Prochaines étapes : financement, études et contrats

Après la signature du protocole d’accord avec la SNE, les prochaines phases du projet comprennent :

  • La finalisation des études techniques et d’ingénierie
  • La sécurisation des financements nécessaires à la réalisation des infrastructures
  • La conclusion définitive du contrat d’achat d’électricité avec la SNE
  • La préparation des démarches administratives locales

Chronologie attendue

Aucune date précise de début de chantier ni de mise en service n’a été communiquée à ce stade. L’objectif reste néanmoins une mise en service « dans les meilleurs délais », selon les disponibilités de financement et l’avancement réglementaire. Ce calendrier dépendra en grande partie de la rapidité des différentes parties à aboutir à un accord final et à la mobilisation des fonds.
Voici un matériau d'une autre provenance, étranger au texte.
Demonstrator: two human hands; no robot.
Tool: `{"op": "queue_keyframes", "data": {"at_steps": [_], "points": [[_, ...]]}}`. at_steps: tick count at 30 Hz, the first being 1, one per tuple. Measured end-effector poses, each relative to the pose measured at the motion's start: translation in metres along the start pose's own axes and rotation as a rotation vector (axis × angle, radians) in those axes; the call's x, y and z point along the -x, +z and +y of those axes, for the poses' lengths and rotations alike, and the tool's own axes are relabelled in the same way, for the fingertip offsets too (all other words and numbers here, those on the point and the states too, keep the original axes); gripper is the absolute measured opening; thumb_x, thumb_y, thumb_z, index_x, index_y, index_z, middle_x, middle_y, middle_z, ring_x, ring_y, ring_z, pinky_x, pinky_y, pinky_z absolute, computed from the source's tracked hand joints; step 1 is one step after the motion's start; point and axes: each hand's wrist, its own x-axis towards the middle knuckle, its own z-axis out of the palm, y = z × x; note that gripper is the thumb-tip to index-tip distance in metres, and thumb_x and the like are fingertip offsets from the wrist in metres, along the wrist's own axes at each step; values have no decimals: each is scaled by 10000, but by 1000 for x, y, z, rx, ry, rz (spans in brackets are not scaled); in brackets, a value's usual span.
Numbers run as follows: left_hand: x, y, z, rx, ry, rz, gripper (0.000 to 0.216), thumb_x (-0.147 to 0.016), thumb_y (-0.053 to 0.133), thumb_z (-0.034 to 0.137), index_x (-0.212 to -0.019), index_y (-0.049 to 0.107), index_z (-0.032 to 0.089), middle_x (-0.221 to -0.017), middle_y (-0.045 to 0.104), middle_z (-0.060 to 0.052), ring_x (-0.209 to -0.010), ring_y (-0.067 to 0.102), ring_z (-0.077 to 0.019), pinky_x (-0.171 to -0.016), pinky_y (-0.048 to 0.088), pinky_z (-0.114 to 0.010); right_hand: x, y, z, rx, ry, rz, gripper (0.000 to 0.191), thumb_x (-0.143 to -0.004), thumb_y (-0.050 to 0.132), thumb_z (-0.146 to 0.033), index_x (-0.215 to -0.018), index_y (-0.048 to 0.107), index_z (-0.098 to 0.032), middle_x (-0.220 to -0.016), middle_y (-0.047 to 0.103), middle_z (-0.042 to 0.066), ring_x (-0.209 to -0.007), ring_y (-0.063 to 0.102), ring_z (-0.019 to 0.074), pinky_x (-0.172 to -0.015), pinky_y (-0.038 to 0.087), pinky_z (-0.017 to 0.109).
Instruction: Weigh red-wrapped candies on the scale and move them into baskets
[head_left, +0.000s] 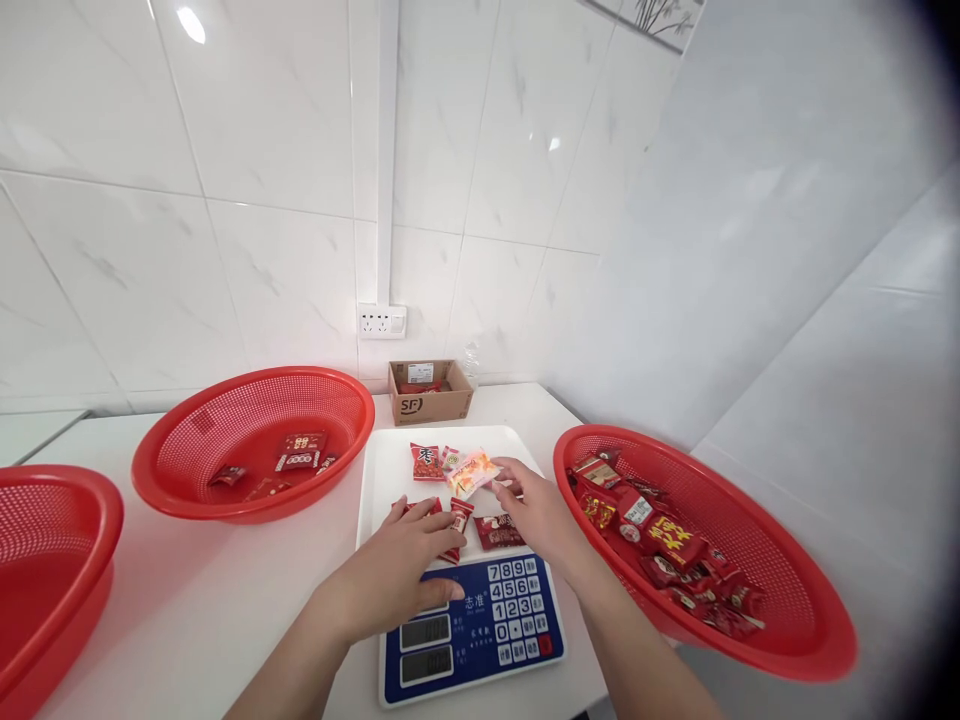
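A white weighing scale (pixel 390 470) with a blue keypad panel sits in front of me. Several wrapped snacks lie on its tray, among them a red packet (pixel 426 461) and a dark red packet (pixel 498 531). My left hand (pixel 409 565) rests palm down on the tray's near edge, its fingers over small red packets (pixel 459 516). My right hand (pixel 534 510) pinches a pink and orange packet (pixel 471 472) at its right end.
A red mesh basket (pixel 787 560) at the right holds several red snack packets. Another red basket (pixel 247 440) at the left holds a few packets; a third (pixel 52 560) shows at the far left. A small cardboard box (pixel 431 392) stands by the wall.
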Motion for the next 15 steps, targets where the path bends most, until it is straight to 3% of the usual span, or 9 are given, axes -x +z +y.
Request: {"op": "queue_keyframes", "data": {"at_steps": [4,10,15], "points": [[-2,1,-1,-29,-21,64,333,-867,493,375,-1191,536,312,-1302,527,-10,-1320,303,-290,-1084,157,-550,5,-2,-1,94,-36,-30,267,-853,434,-259,-992,654,-201,-1015,652,81,-892,613,206,-796,473,355],[-3,2,-4,-75,-19,134,345,-881,465,315,-1222,508,324,-1278,526,-29,-1285,350,-275,-1061,229,-525,3,6,-9,171,-197,-148,332,-883,448,-289,-1177,595,-242,-1308,531,43,-1224,414,230,-1018,319,406],[-2,3,-5,-57,-9,127,327,-879,463,286,-1198,527,323,-1192,568,-29,-1245,394,-270,-1058,241,-513,6,11,-15,222,-206,-218,344,-906,415,-353,-1161,602,-219,-1221,602,57,-1218,412,275,-958,343,473]]}}
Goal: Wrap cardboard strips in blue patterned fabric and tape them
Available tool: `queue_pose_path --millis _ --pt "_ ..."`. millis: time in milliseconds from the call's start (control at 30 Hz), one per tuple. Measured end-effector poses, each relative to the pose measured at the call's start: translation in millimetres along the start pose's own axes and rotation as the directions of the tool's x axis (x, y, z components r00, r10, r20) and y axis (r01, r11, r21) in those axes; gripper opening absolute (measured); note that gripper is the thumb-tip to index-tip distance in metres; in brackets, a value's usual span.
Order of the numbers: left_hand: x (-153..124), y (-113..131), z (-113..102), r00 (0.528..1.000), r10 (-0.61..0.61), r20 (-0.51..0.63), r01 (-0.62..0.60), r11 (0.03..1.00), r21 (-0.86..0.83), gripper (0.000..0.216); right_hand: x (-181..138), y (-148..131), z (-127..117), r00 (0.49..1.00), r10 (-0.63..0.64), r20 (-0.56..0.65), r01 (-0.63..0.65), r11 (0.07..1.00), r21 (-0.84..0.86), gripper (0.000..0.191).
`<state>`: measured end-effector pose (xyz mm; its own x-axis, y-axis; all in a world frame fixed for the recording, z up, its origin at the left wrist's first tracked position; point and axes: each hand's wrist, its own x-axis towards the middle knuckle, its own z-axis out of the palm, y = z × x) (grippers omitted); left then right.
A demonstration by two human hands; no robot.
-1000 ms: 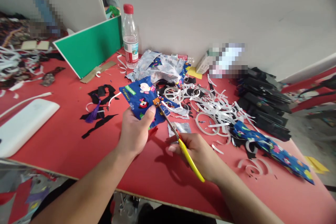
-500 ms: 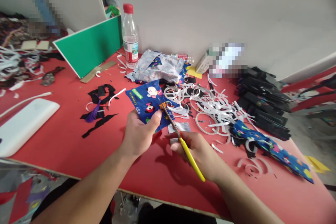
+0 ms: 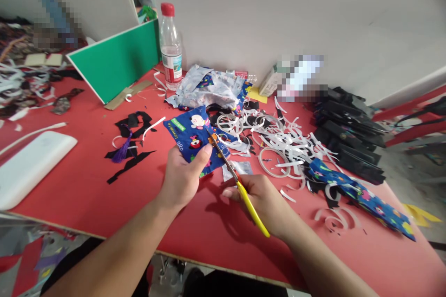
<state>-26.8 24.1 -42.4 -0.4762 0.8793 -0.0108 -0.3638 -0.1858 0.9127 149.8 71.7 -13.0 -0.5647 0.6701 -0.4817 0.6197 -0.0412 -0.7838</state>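
Note:
Above the red table (image 3: 139, 213), my left hand (image 3: 184, 171) pinches a blue piece of printed fabric (image 3: 188, 132), its thumb on top and the fingers underneath. Cartoon figures and lettering cover the fabric. My right hand (image 3: 261, 199) grips yellow-handled scissors (image 3: 252, 209) whose blades point up and left, lying along the fabric's right side. Part of the blades overlaps the cloth, and whether they are cutting through it I cannot tell. Behind the fabric lies a crumpled heap of similar printed cloth (image 3: 209, 90).
White strip scraps and rings (image 3: 285, 141) spread to the right, beside a folded blue printed strip (image 3: 362, 197) and stacked black pieces (image 3: 351, 139). A bottle (image 3: 171, 51), a green board (image 3: 118, 62), a white power bank (image 3: 38, 167) and a purple tassel (image 3: 122, 147) are further left.
The fabric has turned slightly in my left hand and its right part sits differently against the scissor blades. Both hands stay nearly in place; the view has shifted a little.

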Motion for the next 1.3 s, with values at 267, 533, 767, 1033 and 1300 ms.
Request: queue_pose_path --millis 267,533,767,1033,1300 --pt "-0.4 -1.4 2.7 0.985 0.05 -0.167 -0.058 0.997 -0.044 0.022 -2.4 4.6 1.4 0.992 -0.118 0.055 0.116 0.993 0.033 0.061" --pt "-7.1 -3.7 10.0 0.994 0.041 -0.102 -0.051 0.993 -0.104 0.019 1.0 8.1 7.8 0.995 -0.1 0.024 0.098 0.991 0.09 0.059" --pt "-6.4 -8.7 7.7 0.98 0.081 -0.183 -0.084 0.996 -0.013 0.016 1.1 1.9 9.1 0.998 -0.054 -0.018 0.055 0.998 0.034 0.06" --pt "-5.1 -0.9 10.2 0.986 0.058 -0.154 -0.073 0.993 -0.088 0.021 2.0 5.2 6.2 0.995 -0.1 -0.02 0.1 0.995 0.028 0.057" --pt "-9.6 4.2 15.1 0.989 -0.003 -0.147 -0.021 0.986 -0.164 0.025 0.0 1.7 10.4 0.995 -0.097 0.021 0.096 0.994 0.049 0.06"
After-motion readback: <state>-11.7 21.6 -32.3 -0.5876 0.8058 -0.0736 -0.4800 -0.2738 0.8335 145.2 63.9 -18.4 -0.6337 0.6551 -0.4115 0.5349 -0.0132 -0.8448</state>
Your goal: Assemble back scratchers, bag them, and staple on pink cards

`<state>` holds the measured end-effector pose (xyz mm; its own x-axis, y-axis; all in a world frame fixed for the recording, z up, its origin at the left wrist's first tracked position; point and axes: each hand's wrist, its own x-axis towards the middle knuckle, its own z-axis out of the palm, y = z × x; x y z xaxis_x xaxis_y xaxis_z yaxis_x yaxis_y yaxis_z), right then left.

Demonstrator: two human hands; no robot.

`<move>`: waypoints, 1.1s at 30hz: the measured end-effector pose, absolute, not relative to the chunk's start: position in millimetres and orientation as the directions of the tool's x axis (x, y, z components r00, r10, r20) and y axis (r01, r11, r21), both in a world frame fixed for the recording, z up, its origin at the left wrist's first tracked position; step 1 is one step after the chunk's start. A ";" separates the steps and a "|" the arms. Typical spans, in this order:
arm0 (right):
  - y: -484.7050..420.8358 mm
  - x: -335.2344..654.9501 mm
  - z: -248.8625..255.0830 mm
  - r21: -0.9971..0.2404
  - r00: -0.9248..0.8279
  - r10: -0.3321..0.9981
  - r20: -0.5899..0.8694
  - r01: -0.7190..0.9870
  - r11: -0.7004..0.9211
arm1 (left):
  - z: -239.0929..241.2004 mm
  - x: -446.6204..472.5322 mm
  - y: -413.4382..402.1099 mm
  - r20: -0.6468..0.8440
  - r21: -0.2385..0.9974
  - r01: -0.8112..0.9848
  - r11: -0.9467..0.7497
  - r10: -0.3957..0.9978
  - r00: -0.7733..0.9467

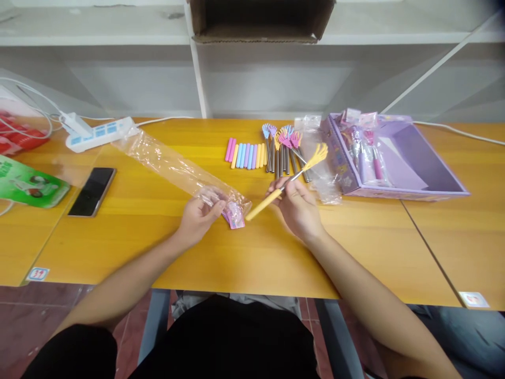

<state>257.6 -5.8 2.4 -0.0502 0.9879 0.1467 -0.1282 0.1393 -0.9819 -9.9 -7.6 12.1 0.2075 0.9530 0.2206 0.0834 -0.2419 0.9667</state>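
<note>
My right hand (296,202) is closed round a yellow back scratcher (284,183) with a metal shaft, its claw head pointing up right and its yellow grip pointing at the mouth of a long clear plastic sleeve (173,167). My left hand (200,215) pinches the near end of that sleeve, next to its pink header card (235,216). The sleeve lies flat on the yellow table (252,252), stretching away to the upper left.
Behind my hands lie a row of pastel grips (245,155), a bunch of metal scratchers (282,150) and more clear sleeves (320,168). A purple box (398,158) with packed items stands at right. A phone (92,190), power strip (100,133) and green packet (27,184) sit at left.
</note>
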 end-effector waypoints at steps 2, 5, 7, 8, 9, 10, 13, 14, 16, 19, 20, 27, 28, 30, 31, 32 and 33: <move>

Qair comme acteur clé de la transition énergétique africaine

L’implication de Qair dans ces projets s’appuie sur un savoir-faire éprouvé en technologies de production d’énergie renouvelable et en gestion de projets hybrides. Les infrastructures prévues au Tchad confirment son rôle d’acteur de la transition énergétique en Afrique et illustrent le modèle d’exportation de solutions innovantes vers des marchés à fort potentiel d’impact, tant au niveau économique qu’environnemental.